Andrew Lovett-Barron Writing on Product, Politics, and Design

Import your Audible Library to Goodreads

600 words to read
2 minutes to read
600 words to read
Written on February 07, 2020
Published under Short

you are what you read Photo by Mohammad Metri

I wrote a rudimentary python script to bulk import your Audible library to Goodreads. I’ll caveat with a statement: this is still pretty manual, but it automates the parts that are most time consuming. Overall, it shouldn’t take more than 5min to get your whole audible library into Goodreads. Then maybe just re-run the process every few months.

You can view the script here

Get Your Audible Data

It procedurally builds off of another script that exports your audible library , which is required to get it working.
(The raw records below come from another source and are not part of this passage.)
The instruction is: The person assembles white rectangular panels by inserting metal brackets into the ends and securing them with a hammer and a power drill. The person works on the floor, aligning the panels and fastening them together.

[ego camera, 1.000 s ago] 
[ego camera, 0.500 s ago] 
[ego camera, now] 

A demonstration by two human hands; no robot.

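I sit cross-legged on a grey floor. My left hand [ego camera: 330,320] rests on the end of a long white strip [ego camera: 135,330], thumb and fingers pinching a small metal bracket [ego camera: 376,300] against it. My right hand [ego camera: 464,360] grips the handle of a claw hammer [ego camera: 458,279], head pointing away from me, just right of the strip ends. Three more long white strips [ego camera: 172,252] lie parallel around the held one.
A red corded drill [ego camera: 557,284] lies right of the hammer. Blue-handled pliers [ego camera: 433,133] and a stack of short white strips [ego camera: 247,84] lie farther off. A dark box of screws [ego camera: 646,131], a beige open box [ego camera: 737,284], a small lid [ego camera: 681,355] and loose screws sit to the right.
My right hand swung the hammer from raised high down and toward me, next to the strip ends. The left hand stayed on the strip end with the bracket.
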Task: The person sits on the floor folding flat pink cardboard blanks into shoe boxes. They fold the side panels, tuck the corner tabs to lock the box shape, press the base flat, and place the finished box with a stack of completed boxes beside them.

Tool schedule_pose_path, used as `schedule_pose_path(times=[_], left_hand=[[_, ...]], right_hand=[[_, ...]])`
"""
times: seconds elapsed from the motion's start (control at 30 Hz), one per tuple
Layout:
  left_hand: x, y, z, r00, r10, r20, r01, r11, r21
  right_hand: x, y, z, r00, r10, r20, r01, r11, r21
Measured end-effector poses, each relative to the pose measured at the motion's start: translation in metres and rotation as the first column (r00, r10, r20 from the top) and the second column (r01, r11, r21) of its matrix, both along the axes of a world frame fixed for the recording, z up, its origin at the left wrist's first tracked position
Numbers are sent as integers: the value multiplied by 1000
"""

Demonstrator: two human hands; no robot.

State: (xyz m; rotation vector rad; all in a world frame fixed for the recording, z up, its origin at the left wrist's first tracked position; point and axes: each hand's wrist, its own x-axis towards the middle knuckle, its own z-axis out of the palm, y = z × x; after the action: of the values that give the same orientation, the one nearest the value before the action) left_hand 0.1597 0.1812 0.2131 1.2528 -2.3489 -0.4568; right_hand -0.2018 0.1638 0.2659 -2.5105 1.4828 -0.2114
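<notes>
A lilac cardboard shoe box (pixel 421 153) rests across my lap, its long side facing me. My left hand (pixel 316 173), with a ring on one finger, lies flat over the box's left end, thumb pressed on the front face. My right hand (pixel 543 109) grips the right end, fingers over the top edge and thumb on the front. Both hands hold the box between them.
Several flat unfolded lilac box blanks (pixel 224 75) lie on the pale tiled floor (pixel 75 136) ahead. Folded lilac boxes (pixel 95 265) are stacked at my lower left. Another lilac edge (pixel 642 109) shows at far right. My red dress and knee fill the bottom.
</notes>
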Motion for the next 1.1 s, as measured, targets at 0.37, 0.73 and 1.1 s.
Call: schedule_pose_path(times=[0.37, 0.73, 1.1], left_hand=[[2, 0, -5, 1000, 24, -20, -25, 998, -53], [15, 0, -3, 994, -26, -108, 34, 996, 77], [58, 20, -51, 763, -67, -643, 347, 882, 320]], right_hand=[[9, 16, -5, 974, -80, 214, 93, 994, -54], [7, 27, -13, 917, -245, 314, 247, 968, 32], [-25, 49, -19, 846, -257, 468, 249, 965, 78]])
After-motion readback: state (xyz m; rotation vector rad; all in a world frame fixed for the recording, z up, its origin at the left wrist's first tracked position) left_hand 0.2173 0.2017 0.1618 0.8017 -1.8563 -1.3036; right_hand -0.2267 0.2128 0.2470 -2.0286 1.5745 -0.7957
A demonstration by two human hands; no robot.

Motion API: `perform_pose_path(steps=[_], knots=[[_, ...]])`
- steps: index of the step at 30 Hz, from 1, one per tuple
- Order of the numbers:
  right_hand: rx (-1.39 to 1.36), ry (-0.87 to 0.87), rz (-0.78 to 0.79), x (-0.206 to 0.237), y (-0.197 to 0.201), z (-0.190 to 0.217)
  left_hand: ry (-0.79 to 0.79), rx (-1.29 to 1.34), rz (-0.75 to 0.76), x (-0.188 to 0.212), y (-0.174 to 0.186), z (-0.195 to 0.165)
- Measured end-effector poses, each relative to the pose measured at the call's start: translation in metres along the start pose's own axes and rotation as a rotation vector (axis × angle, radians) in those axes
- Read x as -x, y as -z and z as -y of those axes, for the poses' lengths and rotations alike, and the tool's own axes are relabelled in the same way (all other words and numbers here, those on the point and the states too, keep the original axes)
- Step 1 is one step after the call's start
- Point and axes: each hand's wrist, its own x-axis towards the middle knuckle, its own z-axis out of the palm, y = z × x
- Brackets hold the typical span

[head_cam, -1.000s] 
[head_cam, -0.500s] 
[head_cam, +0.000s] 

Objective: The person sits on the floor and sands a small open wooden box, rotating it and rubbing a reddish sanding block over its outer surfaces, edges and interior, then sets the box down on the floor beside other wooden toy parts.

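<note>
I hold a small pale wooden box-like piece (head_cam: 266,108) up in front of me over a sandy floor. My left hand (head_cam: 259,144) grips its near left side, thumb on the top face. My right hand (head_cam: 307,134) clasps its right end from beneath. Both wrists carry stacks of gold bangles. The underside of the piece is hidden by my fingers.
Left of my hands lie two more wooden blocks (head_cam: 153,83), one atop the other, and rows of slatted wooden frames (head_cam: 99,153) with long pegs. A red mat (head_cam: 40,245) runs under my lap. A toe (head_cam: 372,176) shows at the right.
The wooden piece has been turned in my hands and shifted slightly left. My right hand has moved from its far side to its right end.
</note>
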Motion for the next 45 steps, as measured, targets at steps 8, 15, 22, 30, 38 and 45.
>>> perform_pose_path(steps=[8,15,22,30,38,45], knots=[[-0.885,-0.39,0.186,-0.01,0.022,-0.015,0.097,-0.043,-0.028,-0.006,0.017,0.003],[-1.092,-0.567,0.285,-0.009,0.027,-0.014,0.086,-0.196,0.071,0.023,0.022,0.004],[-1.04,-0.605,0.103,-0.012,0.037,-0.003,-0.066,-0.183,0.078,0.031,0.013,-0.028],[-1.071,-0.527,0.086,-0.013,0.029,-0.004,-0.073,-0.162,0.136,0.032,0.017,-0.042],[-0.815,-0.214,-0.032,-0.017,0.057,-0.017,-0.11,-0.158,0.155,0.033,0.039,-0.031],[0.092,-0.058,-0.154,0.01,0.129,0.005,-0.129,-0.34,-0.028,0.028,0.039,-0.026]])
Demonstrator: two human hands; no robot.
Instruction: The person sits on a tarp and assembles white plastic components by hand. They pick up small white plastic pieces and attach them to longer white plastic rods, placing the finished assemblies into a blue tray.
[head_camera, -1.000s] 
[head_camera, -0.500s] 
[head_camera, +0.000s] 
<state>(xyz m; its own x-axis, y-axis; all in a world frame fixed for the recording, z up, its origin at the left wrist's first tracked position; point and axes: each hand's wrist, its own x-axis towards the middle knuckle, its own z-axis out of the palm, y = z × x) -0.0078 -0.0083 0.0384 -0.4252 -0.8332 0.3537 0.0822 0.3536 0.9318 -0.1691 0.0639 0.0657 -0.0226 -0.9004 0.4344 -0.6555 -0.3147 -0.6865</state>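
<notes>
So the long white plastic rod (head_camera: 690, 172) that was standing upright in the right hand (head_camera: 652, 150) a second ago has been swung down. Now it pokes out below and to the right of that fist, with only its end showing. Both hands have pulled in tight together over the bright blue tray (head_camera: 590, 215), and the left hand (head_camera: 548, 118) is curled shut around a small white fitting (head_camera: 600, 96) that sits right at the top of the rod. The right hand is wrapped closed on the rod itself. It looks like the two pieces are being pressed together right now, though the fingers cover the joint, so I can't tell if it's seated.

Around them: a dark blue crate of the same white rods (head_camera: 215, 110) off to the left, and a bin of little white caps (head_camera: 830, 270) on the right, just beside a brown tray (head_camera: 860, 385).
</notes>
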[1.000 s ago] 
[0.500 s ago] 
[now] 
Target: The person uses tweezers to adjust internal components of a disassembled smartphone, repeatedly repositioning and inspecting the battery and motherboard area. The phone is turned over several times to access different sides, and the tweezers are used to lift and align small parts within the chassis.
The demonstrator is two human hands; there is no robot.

To run this script, visit your audible library and run the script on each page by hitting command-option J to open your console (in Chrome and most other browsers), and run this script (which is just a minified version of the one linked above)

Link to script

This will grab your library and turn the page into an html table. You can then easily select all on this table and paste it into google sheets or excel. Make sure to remove the repeated header data, but keep the top line.

You need to do this for each page of the library, so if you have 50+ books, simply go through each. Save the output; you can keep the file in an excel format or export to CSV.

Convert the Data into a Goodreads Format

From here, you’ll want to run the python script. Save the file to whatever directly you’ve stored your audible spreadsheet and open your terminal. On Mac, do this by typing command space and writing terminal in the spotlight search.

import pandas as pd
from isbntools.app import *

df = pd.read_excel(r'/path/to/the/saved/excel.xlsx')

# Fetch ISBN from title and author using isbn tools
df['isbn'] = df.apply(lambda x : isbn_from_words(x.Title + " " + x.Author), axis=1 )
# Convert Dates
df["Buy Date"] = pd.to_datetime(df["Buy Date"], format="%m-%d-%y", exact=False).dt.strftime('%Y-%m-%d')
#df["Buy Date"] = df["Buy Date"]
# Add to audible
df["Bookshelves"] = "audible"
# Map the Date Read to the Buy Date as a loose proxy
df["Date Read"] = df.apply(lambda x: x["Buy Date"] if x["Time Left"] < 30 else None, axis=1)
# This doesn't actually register, but the export that Goodreads provides is Exclusive Shelf for the read status
df["Exclusive Shelf"] = df.apply(lambda x: "read" if x["Time Left"] < 30 else "currently-reading" if x["Time Left"]/x["Minutes"] < .8 else "to-read", axis=1)
# So I fix it by just appending the status to Bookshelves depending on read status. i.e. if less than 30min left, it's read. If you've listened to more than 20% of it, it's Currently Reading
df["Bookshelves"] = df.apply(lambda x: x["Bookshelves"] + " " + "read" if x["Time Left"] < 30 else x["Bookshelves"] + " " + "currently-reading" if x["Time Left"]/x["Minutes"] < .8 else x["Bookshelves"] + " " + "to-read", axis=1)
# Rename Buy Date to Date Added
df.rename(columns={"Buy Date" : "Date Added"},inplace = True)

df.to_csv(r'/path/to/export/audible-goodreads-import.csv')
print ("Done")

Before running the script, you’ll want to change two things. Open then python script and change line 17: df = pd.read_excel(r’/path/to/the/saved/excel.xlsx’) to the path to your file and line 35: df.to_csv(r’/path/to/export/audible-goodreads-import.csv’) to your export CSV format.

Then simply run py audible-goodreads-import.py in terminal, and you should get a file output with the CSV.

From there, simply go to your goodread account’s import page and follow the import instructions.

It will import and update current read status, ratings, correct ISBN, and add it to an “audible” bookshelf.

Next steps

Hopefully this serves to compliment other solutions out there, or as a starting point for someone who wants to put together a better solution for non-technical folk.

If you encounter bugs or improve the script somehow, please leave a comment below or in the GitHub gist. If this works out for folk, I might put together something a bit more automated and a bit more user friendly eventually, but for a quick script thrown together while watching Next in Fashion, this works nicely.